— Work to be completed —
Write out the entries below exactly. End with the line that contains "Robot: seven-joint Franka".

— Stored items from a collection —
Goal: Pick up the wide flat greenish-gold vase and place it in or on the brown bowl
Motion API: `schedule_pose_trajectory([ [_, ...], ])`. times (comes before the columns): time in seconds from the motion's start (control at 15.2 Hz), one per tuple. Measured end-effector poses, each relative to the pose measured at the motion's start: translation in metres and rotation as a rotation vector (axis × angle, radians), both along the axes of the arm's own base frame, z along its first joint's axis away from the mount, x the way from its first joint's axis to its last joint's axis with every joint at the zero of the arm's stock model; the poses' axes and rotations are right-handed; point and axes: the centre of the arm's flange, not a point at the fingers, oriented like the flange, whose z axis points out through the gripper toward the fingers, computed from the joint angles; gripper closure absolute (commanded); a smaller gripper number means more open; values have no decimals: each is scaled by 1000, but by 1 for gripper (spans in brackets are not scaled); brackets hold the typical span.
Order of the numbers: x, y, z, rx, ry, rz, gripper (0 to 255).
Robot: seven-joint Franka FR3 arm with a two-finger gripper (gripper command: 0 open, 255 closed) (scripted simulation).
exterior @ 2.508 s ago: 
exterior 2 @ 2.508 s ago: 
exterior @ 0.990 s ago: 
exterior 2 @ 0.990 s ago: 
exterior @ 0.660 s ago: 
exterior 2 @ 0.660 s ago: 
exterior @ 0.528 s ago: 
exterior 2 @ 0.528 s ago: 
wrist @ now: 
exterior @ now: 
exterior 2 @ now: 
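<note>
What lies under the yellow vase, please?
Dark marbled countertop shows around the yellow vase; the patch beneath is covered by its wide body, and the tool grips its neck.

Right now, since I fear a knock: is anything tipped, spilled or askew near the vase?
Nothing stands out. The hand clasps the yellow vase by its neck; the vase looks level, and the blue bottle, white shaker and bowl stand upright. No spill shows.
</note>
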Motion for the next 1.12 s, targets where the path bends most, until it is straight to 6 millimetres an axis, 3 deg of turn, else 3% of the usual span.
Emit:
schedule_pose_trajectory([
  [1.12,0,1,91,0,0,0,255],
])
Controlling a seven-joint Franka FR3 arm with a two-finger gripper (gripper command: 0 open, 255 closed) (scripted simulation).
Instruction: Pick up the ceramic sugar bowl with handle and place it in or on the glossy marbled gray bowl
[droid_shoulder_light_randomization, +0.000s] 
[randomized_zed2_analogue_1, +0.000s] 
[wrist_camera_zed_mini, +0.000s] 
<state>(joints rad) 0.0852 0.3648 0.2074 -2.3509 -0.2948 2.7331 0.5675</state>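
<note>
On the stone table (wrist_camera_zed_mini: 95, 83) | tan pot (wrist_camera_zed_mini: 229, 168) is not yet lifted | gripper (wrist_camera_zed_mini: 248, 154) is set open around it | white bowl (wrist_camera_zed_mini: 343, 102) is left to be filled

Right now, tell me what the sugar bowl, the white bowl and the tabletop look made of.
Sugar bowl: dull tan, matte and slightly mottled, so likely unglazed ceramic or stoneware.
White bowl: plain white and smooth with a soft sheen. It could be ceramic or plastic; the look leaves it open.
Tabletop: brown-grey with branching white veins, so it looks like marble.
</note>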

— Reply to the task —
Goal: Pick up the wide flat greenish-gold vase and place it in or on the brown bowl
Motion API: `schedule_pose_trajectory([ [_, ...], ])`. times (comes before the columns): time in seconds from the motion's start (control at 15.2 Hz), one per tuple. Measured end-effector poses, each relative to the pose measured at the motion's start: translation in metres and rotation as a rotation vector (axis × angle, radians), both along the axes of the arm's own base frame, z along its first joint's axis away from the mount, x the way from its first joint's axis to its last joint's axis with every joint at the zero of the arm's stock model; the poses' axes and rotations are right-handed; point and axes: the centre of the arm's flange, not a point at the fingers, oriented like the flange, whose z axis points out through the gripper toward the fingers, computed from the joint angles; gripper closure absolute (commanded); a smaller gripper number means more open; values have no decimals: each is scaled by 1000, but by 1 for gripper (spans in brackets are not scaled); brackets hold the typical span.
Order of the numbers: x, y, z, rx, ry, rz, gripper (0 to 255).
Robot: seven-joint Franka FR3 arm with a two-finger gripper (gripper command: 0 open, 255 closed) (scripted simulation).

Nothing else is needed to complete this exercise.